Ahead of Donal's Family Kitchen airing on RTÉ One tonight at 7:30pm, we spoke with Donal Skehan about moving home to Ireland, the magic of meal prepping and passing on his love for cooking.
After almost five years of living and working in Los Angeles, Donal Skehan and his family - wife Sofie, sons Noah (3) and Oliver (1), and dog Max - made the difficult decision to pack up and move home to Ireland. Partly due to COVID but mostly due to missing his family's support system.
"I always describe being in LA as treading water and always having to stay afloat where as being here now feels like we have a more control, you have a support system and your hand is on the ledge."
It may have felt like treading water, but Skehan enjoyed great success during his time in America - releasing multiple cookbooks, filming shows for the Food Network, and creating popular YouTube videos. However, when baby number two was on the way, the young family decided it was time to move home.
"We'd probably still be out there if it wasn't for the kids," he admits. "They do make travel more tricky and I think, from that perspective, it felt like we were spinning too many plates."
Packing up their lives and finding a place to live in Dublin - all while racing impending lockdowns - was no mean feat but, as the saying goes, all's well that end well and, eventually, the Skehan clan found a home - one with a TV worthy kitchen.
Celebrating the launch of his tenth cookbook, Everyday Cook, Skehan revealed that he celebrated his career milestones with a brand new backdrop, filming his latest RTÉ series, Donal's Family Kitchen, in his very own kitchen. Or, at least, it was his very own kitchen.
"We've actually just moved again," he laughs. "We've just been slightly unlucky with rentals in Ireland. With the two that we've been in since we came back, one got sold and the other one had the owners wanting to move back in as they were moving back from the States."
"We finally found a place that's a little bit more permanent," he adds. "With the new house we've moved into, we've committed to being in Ireland for the next little while."
"The house where we filmed was absolutely stunning, we had this great spot for the summer and it had this insane garden near the cliff walk in Howth. The house itself was kind of mad because it hadn't been updated since the 1960s or something, it's a weird kitchen but the light was incredible and it had a beautiful view."
Knowing all too well the struggle of juggling work and home, all while trying to put a decent meal on the dinner table, Donal's Family Kitchen will deliver a bundle of classic comfort dishes that are sure to soothe the soul of viewers following a stressful eighteen months.
As life begins to return to normal, these recipes will celebrate the missed moments with extended family and friends - think cheesy beef shin lasagne, smoky chicken tacos and speedy pastas.
"My biggest takeaway in the last two years is that people are searching for comfort and solace in the kitchen so when you look at what recipes that performed well from the television show last year, it was the Lamb Shank Shepherd's Pie, Lasagne, Cauliflower Cheese - all the things that bring you back and give you a bit of a hug in the kitchen. I think we all need a bit of that at the moment."
With so many of us having spent more time in the kitchen over the last year - baking banana bread and attempting sourdough from scratch - Donal's recipes will include mouth-watering desserts including Swedish inspired cinnamon buns, a bright pink funfetti cake and his quick fix lemon curd pudding.
"Every month I have to come up with what I'm writing next, and a lot of the ways in which people are cooking is informing that because there is this huge interest, with people reaching towards their pots and pans.
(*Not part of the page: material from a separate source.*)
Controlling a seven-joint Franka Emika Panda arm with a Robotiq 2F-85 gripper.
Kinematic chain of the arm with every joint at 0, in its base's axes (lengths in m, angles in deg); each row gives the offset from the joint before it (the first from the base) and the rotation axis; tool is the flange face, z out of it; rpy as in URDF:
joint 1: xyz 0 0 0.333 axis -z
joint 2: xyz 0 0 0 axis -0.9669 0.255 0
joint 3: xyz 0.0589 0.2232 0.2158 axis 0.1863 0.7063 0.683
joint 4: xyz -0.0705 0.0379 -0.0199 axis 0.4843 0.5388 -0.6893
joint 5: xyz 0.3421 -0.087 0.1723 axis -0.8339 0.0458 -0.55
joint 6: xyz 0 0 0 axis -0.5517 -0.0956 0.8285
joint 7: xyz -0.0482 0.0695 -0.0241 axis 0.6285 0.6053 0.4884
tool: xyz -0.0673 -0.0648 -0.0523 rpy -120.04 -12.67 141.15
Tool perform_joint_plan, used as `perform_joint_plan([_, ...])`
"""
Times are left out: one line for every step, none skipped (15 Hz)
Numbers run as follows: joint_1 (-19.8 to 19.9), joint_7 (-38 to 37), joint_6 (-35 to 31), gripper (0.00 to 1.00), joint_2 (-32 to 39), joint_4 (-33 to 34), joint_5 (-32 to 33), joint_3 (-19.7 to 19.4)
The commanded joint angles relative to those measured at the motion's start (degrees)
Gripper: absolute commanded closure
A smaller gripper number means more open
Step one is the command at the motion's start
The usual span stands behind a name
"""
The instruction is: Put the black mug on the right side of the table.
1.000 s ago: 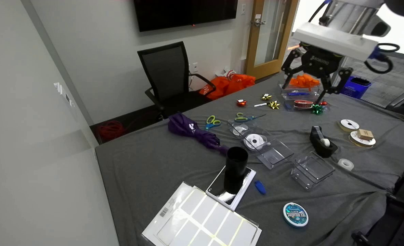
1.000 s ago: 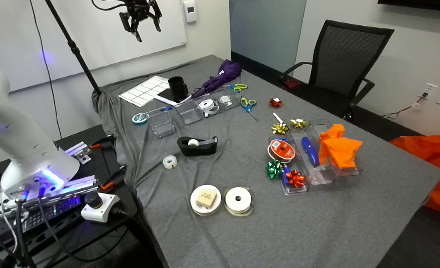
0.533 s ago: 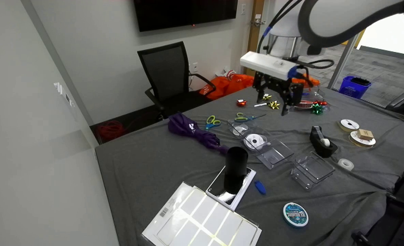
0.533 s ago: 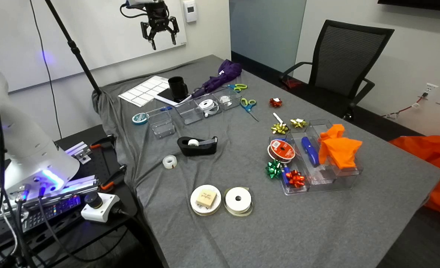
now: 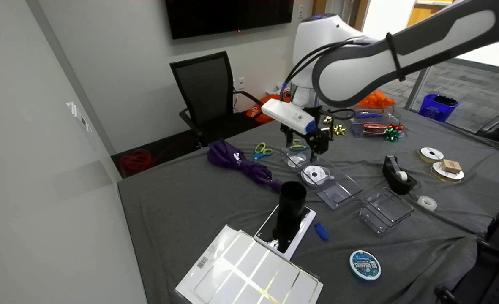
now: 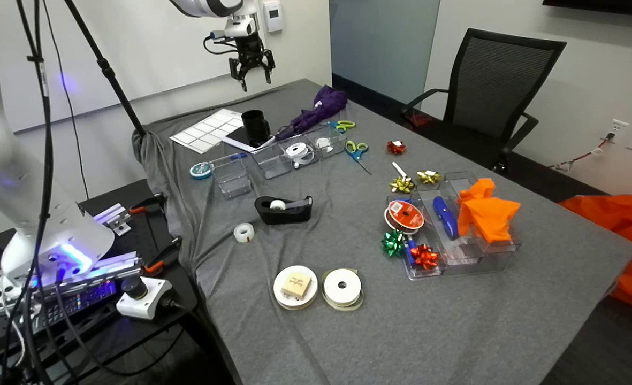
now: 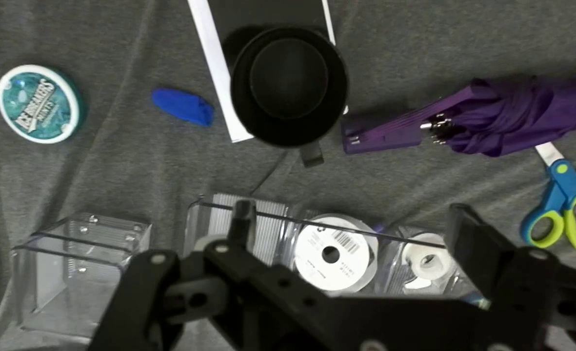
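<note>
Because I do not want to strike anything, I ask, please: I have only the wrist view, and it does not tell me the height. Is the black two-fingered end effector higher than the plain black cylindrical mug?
Observer: Yes, an exterior view shows the end effector in the air, higher than the mug.
Operator: Thank you. The flat white-sided box with black top, under the mug, leaves my picture. What lies at its other end?
Observer: A flat white gridded sheet lies beside that end; whether they touch, I cannot tell.
</note>
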Motion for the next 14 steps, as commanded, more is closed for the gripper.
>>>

It's a re-emergence of kitchen cooking skill and a lot of people who haven't cooked before are stepping into the kitchen."
"It's really informed how I write recipes," he adds, "it's about the little tips that can transform your cooking. Putting a gammy looking tortilla from a plastic packet over a gas flame completely transforms it, so it's about those little tips and tricks."
To share his most transformative tips, and to introduce ready-meal lovers to the oven and hob, Skehan has created a subscription service with step-by step guides to meal planning.
"More often that not, the hardest part of cooking is having the ingredients to hand," he explains. "The meal planner has been a bit of a game changer. It shouldn't be the stick that you beat yourself with, it should be there to help you along."
"I think people feel like you have to make a lifestyle change to commit to meal planning and prepping, but it is just doing little things in the time you have and even involving the kids while you're doing it."
"The boys were up watching me chop butternut squash and we were talking about the seeds in the middle," he explains, adding that he hopes his skills in the kitchen will be passed down to his sons.
"I hope so! There's enough food going around this house to hope that it rubs off on them in some way, shape or form."

As for his own go-to recipe? You can't go wrong with an Irish stew.
"A really good Irish stew is my ultimate. If it's done right. If I'm preparing it for my dad, it has to be served with a sliced pan to mop it up - my mum is always horrified by it," he laughs.
"A really good Irish stew that has been slow cooked is just one of those really good things. And actually, spending time in America, when I tried to re-create it with New Zealand lamb... it just was never the same."
Donal's Family Kitchen is sponsored by Spar and will air Wednesdays on RTÉ One at 7:30pm.